Отец Бернард удивился, не скрывая этого:
— Ты, приспешник темных сил, служишь единению людей?
— Хочу убедиться, что способен на такое. Решай, отец Бернард! Мы можем перестать бодаться, как два барана?
Отец посмотрел на меня свысока, вероятно, припоминая мое прошлое.
Остаток дня прошел в напряжении. Выходя вечером из гостиницы, я поймал на себе очень напряженный взгляд Бернарда.
Вечером все собрались у жертвенного камня. Я слышал слова и звуки на незнакомом языке. Потом привели Аву и Генри. Им зачитали приговор. Тогда я прошел через людей к камню, вышел из толпы и схватил руку мужчины с ножом:
— Простите, что прерываю. Но там, откуда я родом, существует поверье, что судья, который вынес приговор, должен сам его исполнить.
Я вырвал у опешившего палача нож и бросил взгляд на Бернарда. У него был план, и не один, но, вероятно, именно такого развития событий он не ожидал. Я разрезал веревки, которыми были связаны пленные.
— Встаньте перед алтарем! Немедленно!
Пара, успевшая уже проститься с жизнью, выполнила приказ. Я отдал следующий:
— Вытяните вперед правую руку.
Они повиновались. Я обернулся к толпе, которая пришла в ужас от срыва ритуала, и громко и уверенно заговорил:
— Сегодня днем мы возомнили себя богами.
Пусть под маской этого и не было видно, но отец Бернард точно знал, на кого я смотрю. Я продолжал:
— Мы взялись судить тех, кто нарушил законы бога Яноша. Взялись за богов решать судьбу смертных.
Я протянул осужденным нож.
— Возьмите нож и разрежьте себе руку. Пусть на камень упадет столько крови, сколько пожелает ваш бог — это и будет истинная мера вашей вины перед Яношем.
Ава первая взяла нож. Делая надрез, девушка вскрикнула от боли, и ее кровь капля за каплей потекла на камень, тут же впитываясь в него. Генри последовал ее примеру. Люди замерли в ожидании неизвестности. Под плащом я осторожно достал флакон с кровью демона, на котором красовалась буква «С». Я произнес: «Саю, ты первая. Сейчас я и узнаю, что именно вы мне дали. Говорили, много, значит, проверим, а заодно и демонов-Джандарка взбодрю. Надеюсь». Я стоял спиной к народу и лицом к камню. Плащ скрывал мои движения. Я открыл флакон и выплеснул кровь на камень, тихо произнеся имя демона.
— Сайннишо.
Пару секунд кровь впитывалась, и в следующий миг по камню буквально прошла волна. В руки осужденных ударили пара темных вспышек, их кровь перестала течь, и мне почудилось, будто я слышу очень довольный смех.
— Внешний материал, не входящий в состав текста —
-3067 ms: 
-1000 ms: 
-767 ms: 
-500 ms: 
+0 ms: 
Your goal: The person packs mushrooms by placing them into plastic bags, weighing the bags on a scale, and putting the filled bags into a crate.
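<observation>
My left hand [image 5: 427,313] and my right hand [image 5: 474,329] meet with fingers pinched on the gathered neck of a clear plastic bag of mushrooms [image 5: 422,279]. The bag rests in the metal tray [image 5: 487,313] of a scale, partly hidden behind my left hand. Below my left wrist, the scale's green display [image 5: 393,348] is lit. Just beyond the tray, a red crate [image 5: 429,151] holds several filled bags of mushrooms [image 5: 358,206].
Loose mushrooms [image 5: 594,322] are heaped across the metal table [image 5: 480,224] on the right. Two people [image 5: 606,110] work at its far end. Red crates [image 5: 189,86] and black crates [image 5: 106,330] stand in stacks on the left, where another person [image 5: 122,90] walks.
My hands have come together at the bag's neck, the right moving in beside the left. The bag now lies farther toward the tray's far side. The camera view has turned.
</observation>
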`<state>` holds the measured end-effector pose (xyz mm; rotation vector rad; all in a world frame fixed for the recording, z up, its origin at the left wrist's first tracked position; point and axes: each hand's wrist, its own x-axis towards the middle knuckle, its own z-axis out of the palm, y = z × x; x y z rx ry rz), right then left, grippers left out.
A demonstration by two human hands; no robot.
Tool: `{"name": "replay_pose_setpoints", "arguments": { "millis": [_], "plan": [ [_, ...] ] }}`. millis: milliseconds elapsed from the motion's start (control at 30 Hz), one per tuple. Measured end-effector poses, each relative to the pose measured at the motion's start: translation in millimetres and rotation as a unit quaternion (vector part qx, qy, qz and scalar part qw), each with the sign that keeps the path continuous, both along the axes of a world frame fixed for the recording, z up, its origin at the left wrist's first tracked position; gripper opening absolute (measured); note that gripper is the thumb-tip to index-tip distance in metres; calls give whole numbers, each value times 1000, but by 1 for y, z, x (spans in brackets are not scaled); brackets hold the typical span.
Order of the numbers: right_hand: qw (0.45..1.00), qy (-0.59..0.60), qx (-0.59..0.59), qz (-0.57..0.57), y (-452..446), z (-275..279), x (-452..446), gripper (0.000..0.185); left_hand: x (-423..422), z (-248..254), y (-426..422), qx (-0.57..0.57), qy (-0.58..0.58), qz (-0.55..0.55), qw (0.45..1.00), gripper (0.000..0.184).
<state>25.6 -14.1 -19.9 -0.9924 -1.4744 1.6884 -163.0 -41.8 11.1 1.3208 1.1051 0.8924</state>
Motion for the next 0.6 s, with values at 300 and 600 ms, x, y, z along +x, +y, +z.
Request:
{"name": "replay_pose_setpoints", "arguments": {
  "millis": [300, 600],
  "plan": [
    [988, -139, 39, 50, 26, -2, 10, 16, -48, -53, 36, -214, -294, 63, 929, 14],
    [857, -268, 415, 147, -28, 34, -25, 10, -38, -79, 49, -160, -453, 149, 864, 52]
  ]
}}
Я спрятал пустой флакон за пояс и повернулся к народу.
— Их жертва уплачена. Они пролили кровь и теперь знают истинную цену слов и поступков. Янош жесток и ужасен, но справедлив.
Я буквально чувствовал, как отец Бернард выворачивает меня взглядом наизнанку. Боюсь, теперь придется всегда брать с собой всё ценное. Он точно захочет переписать всё, что у меня есть. Вот уж точно мир кривых зеркал — защищать веру в демона от церковников ради мира.
Народ был в изумлении. Толпа зашепталась, а самый смелый громко спросил:
— Так это не всех надо было убивать?!?!
Сложно передать, сколько боли и надежды было в этих словах. Я ответил уверенно, хоть мои слова и не располагали к такому:
— Я не знаю. Не знаю, кого и за что вы вели сюда. Уверен, среди них было много виноватых, заслуживших смерть. Ведь можно допустить мысль, что Яношу не под силу исцелить какую-либо рану? Это оскорбление… История обмана Генри и Авы на этом закончена. Теперь они создадут достойную семью и встанут в один ряд с вами — или снова будут стоять у камня за обман, если с первого раза не поняли.